Last week, an investor group called 2100 Trust LLC announced that it was acquiring the remaining assets of Freedom Communications, consisting of the Orange Country Register and six other papers, the largest of which is the Colorado Springs Gazette. The terms of the deal haven't been disclosed, but I took a stab at figuring out how much greeting-card mogul Aaron Kushner and his team of investors at 2100 Trust are bringing to the transaction.
My number is $156 million.
I also broke down the financing, which on its face doesn't look all that risky.
But there are some wrinkles to this deal.
First, the LA Times reported, based on unnamed sources at the O.C. Register, that Kushner and his investors plan to "spin off" the six smaller papers. They intend to use the proceeds from these sales to finance the OCR purchase. By my math, assuming no premiums — extra cash — added to the deals, 2100 Trust could garner $44.5 million from these sales. That would get them more than halfway to buying the OCR, which I have priced at about $111 million, including a $40-million premium — a "Manchester premium," given that Doug Manchester probably overpaid by at least that much to buy the San Diego U-T.
But Kushner still has to sell these papers — which he hasn't officially bought yet.
In other words, the "financing" on the OCR purchase is slated to come from future deals. It's possible that Kushner is brokering these deals right now, even as he's buying the papers he plans to sell. The Freedom acquisition won't close for several weeks, so it's very difficult to figure out what's going on right now. No one is talking. Numerous calls to Dirks, Van Essen & Murray, the New Mexico newspaper broker that sources with knowledge of the Freedom deal said had arranged the sale to 2100 Trust, were not returned.

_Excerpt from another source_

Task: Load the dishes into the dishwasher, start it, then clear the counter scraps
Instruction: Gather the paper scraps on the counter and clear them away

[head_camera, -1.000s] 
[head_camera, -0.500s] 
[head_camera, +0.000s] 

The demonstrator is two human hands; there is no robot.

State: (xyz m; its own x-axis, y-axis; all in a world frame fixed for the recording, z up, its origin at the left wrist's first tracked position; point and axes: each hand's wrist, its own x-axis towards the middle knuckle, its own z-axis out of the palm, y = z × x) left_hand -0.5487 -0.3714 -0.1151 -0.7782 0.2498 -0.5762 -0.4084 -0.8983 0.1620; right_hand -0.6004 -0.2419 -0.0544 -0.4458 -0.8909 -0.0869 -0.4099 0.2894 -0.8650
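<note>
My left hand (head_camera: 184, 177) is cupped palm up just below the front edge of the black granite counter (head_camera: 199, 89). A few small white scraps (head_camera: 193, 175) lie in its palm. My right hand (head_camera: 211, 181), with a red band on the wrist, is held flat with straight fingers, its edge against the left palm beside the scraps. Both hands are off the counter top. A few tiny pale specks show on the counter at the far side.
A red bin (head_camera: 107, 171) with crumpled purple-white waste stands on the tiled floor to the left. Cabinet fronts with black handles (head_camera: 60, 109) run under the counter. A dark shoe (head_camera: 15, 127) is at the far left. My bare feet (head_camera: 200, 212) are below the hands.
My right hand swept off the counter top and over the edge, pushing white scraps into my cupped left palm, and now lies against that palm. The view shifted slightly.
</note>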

Second, there's the matter of a possible $100-million unfunded retirement liability that Kushner may have inherited from Freedom. This was evidently a dealbreaker for Manchester's effort to buy the OCR, as the U-T reported earlier this month:
U-T San Diego had been interested in acquiring the Register, but last week CEO John T. Lynch sent a memo to U-T managers saying that after nearly six months of negotiations, talks had been terminated.
“While there is a great fit and the consolidation benefits are obvious, there are complex issues related to the enormous, unfunded Freedom pension liability that simply could not be overcome,” Lynch said Monday.
I got the $100-million figure from one of my Twitter correspondents, @Scott2Fischer, whom I have reason to think may be Scott Fischer, the former publisher of the Gazette. In two tweets last week after I published my post about the Freedom deal size, this individual wrote:
Freedom has a retirement plan, that is 60% underfunded Close to $100m. The buyer is assuming the full retirement
And, when I asked for some clarification in a tweet reply of my own:
[R]etirement is past liability it has been discontinued, still owed to employees. Must bring current or pay high fee to continue.
I tried to track down @Scott2Fischer to determine if the owner of the Twitter account is in fact the former Gazette publisher, but my efforts to do this on Twitter were unsuccessful. An email to the current publisher of the Gazette met with no response, and an inquiry to GLG Research — where a Scott Fischer who used to be the Colorado Springs Gazette's publisher is listed as a freelance consultant — led to no confirmation.
(An account of Fischer's 15-month tenure as publisher of the Gazette, which ended in 2000 with a "difference in management philosophy with the newspaper's parent company," according to the Gazette itself, differs from Fischer's GLG bio, which lists him as a Freedom executive until 2002.)
Several calls to the U-T's John Lynch, in an effort to get some clarity on @Scott2Fischer's numbers, were also unreturned.
So let's take @Scott2Fischer at his word. Freedom owes its retirees $100 million. Apparently, 2100 Trust needs to take care of this or pay a "high fee," presumably to push satisfying the liability down the road. If it does exist — and John Lynch's comments confirm that it probably does — then it was Freedom debt that wasn't discharged during its bankruptcy in 2009-2010. Freedom emerged from Chapter 11 with its debt reduced to $325 million from $775 million, a 58 percent haircut.
That $100 million takes the deal — again, by my rough math — to $256 million. That means that if Kushner is bringing 30 percent investor equity to the deal and financing the rest, his borrowing will go to $180 million from $109 million, a decent jump. However, if he sells the smaller papers, he can certainly use the money to cover at least some of the retirement-fund liability.
The underfunded Freedom retirement plan scared off Manchester, but it doesn't seem to have frightened Kushner. But then again, Kushner seems to be financing this whole deal very much on the fly.